# is it okay to paint walls on winter season?



## jrgarma

hi there. i'm a first time homeowner. i have a question for you guys. is it okay to paint interior walls on winter season? we are moving this coming november (3rd week) or should i wait till the spring or summer season? any help is greatly appreciated.


----------



## YourWayPainting

Jrgarma,
Your best bet is to check with the paint store … and on the back of the can. There are always directions and suggestions on when to apply, how to apply, how much to apply, how to clean up, etc.
You didn’t state how cold it is there right now. We usually don’t paint exteriors if the temp drops into the 40’s. We use a high end Porter paint product.
Interior temps are a bit different. Does the house have power? How cold does it get inside if you don’t have power? Are the walls well insulated? Knowing the temp inside is going to help, and checking the temp on your walls that are not internal will help also.
Go to a professional paint store for your paint … not a big box store.


----------



## redline

If the temparture is above 55 or so but it depends on what the paint can states. If you are unable to open the windows then you may not like the fumes from the paint.


----------



## jrgarma

thanks for the advice and the fast reply.


----------



## Paintguy26

Yes...why wouldnt it be ok? You have heat, right?

Very strange question

I have painted for 10 years and never hear someone who wondered if they could paint in November....INSIDE:laughing:


----------



## slickshift

jrgarma said:


> ...is it okay to paint interior walls on winter season?


Yup


jrgarma said:


> should i wait till the spring or summer season?


Nope


Winter is when we do most interiors around here


----------



## naychergrl

*novice do-it-yourselfer*

Hey, I was wondering the same question and I was glad that it was already posted and already answered and now already made fun of!! Being a single chick, it's hard learning all the do's and don'ts especially since it's my first house...and a fixer upper. I love this site and thanks for all the good questions and answers...even the stupid ones!!!! haha:thumbup:


----------



## Nestor_Kelebay

JRGarma:

You CAN paint during the winter if your house is at a comfortable temperature, but you should be aware of some potential pitfalls:

1. The exterior walls of your house can be cooler than interior walls, and the lower temperature will cause the exterior painted walls to dry slower. Also, wood is not a good insulator; it has an R value of 1.0 per inch. Compare that with 3.5 or so for fiberglass batting or 5 for extruded polystyrene foam. So, you may notice lines on exterior walls where the studs are where the wall is coldest, and where the paint takes longest to dry (if it dries).

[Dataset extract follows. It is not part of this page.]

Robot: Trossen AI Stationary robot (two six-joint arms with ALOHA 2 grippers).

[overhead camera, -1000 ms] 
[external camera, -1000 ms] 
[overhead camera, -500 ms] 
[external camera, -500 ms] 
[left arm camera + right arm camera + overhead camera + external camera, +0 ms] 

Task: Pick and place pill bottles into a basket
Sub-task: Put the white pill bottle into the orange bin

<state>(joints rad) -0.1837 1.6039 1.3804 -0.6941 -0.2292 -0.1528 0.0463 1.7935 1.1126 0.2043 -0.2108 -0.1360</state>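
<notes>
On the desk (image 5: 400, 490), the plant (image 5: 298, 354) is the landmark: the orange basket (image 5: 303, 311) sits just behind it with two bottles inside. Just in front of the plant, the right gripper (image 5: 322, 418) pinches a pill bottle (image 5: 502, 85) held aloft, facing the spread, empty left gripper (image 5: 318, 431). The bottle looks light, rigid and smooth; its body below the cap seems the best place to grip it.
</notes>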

2. The COLOUR of the paint you buy plays an important roll as well. If you choose an off-white or pastel colour, then there will have been little tinting colourant added to it at the store. If, however, you choose a heavily pigmented colour, like Red or Yellow or Green or Blue, or any colour that isn't mostly white, then they can only make such a colour by taking a tint base that would otherwise dry clear and adding lots and lots and lots and lots of colorant to it so that it dries to the colour you want. The problem is that the carrier fluid in the paint tinting machine is glycerine, and glycerine is very slow to dry. So, the more you tint a paint, the more glycerine you add, and the longer it takes for the paint to dry. (This is true of both latex and oil based paints, and is the practical reason why floor paints will generally come pretinted from the factory... to minimize drying time.)

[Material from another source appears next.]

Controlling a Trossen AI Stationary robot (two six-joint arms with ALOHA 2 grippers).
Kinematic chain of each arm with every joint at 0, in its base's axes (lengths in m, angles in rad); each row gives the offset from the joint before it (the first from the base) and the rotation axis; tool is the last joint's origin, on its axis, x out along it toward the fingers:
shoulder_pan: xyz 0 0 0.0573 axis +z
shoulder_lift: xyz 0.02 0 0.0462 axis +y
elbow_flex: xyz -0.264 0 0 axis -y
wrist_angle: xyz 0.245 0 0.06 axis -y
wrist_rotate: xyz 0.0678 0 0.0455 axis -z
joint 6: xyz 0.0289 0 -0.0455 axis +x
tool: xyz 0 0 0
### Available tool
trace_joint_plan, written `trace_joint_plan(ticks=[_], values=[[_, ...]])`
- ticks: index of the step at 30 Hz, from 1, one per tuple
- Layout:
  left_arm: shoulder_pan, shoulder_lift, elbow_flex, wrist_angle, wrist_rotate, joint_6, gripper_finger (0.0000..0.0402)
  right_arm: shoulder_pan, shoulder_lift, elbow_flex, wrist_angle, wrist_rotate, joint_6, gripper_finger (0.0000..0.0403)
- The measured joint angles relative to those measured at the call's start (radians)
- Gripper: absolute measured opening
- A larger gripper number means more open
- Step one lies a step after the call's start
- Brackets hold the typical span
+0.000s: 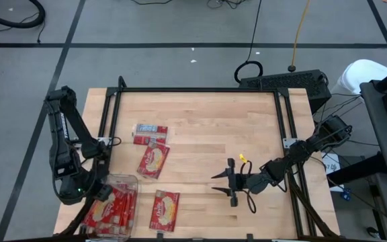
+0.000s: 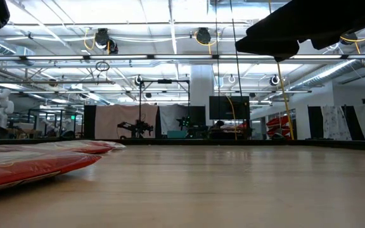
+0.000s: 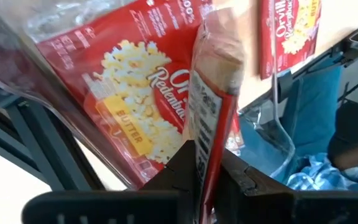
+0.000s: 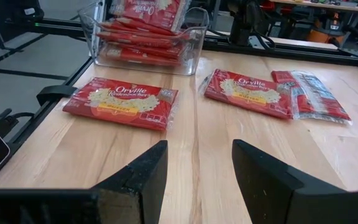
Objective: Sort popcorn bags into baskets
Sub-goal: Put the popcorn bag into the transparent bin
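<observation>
Left gripper (image 3: 207,171): we see it clenched on one popcorn bag (image 3: 213,106), edge-on between the fingers, over the bin (image 1: 127,180) at near-left corner.
Bin: already holds a pile of bags.
Right gripper (image 1: 232,181): fingers apart, nothing held, idle mid-table w/ right arm.
Loose bags: three on the wood – nearest bag (image 1: 164,210) just right of bin, middle bag (image 1: 153,161), far bag (image 1: 150,132).
Key relation: we judge held bag sits above the bin, long axis hanging down; left arm much nearer, so drop is next.
</observation>
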Motion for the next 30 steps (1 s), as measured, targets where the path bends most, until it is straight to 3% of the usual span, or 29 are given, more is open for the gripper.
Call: trace_joint_plan(ticks=[9, 18, 30], values=[[0.0, 0.0, 0.0, -0.041, 0.035, 0.0, 0.01, 0.032, 0.0, 0.0, 0.008, 0.001, 0.008, 0.0171], [0.0, -0.001, 0.0, -0.037, 0.225, 0.0, 0.0104, 0.032, 0.0, 0.0, 0.008, 0.001, 0.046, 0.0171], [0.006, -0.001, 0.0, -0.017, 0.234, 0.014, 0.0104, 0.032, 0.0, 0.0, 0.031, 0.001, 0.053, 0.0171]])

The problem is that latex paints form a film through a process that requires that the water in the paint evaporates before a water soluble solvent in the paint does. The cool temperatures, the high relative humidity (due to painting), and the amount of glycerine in the paint all affect it's drying time. So, you are certainly running more of a risk of problems painting in cold weather, but that's not to say you will have problems. What I'd suggest is that you do what you can to avoid as many of them as you can. Have an electric heater and fan running while the paint is drying to warm the air which warms the paint on the walls. Rent a dehumidifier too, maybe.

If you plan to paint poorly insulated exterior walls with heavily tinted colours, you could potentially be waiting a full week (depending on the weather) for your paint to dry! And, of course, if you put on a thick coat of paint with a 1/2 inch nap roller, it could sag during that long drying time, making a mess of your walls.

And, of course, much depends on your house's walls and the outdoor temperature. If it's a newer house with well insulated walls, then the outdoor temperature plays less of a factor. However, if your house was built at a time when coal was cheap and insulation unheard of, then your walls will be colder and your paint will take a lot longer to dry (if it dries properly).

And, finally, the heating system you have in your house is important. If you have forced air heating, then you may have a dehumidifier that can remove the excess moisture from the air. If, however, it's a hot water heating system, then you really have no way of removing the moisture from the air except opening a window and letting the warm humid air out.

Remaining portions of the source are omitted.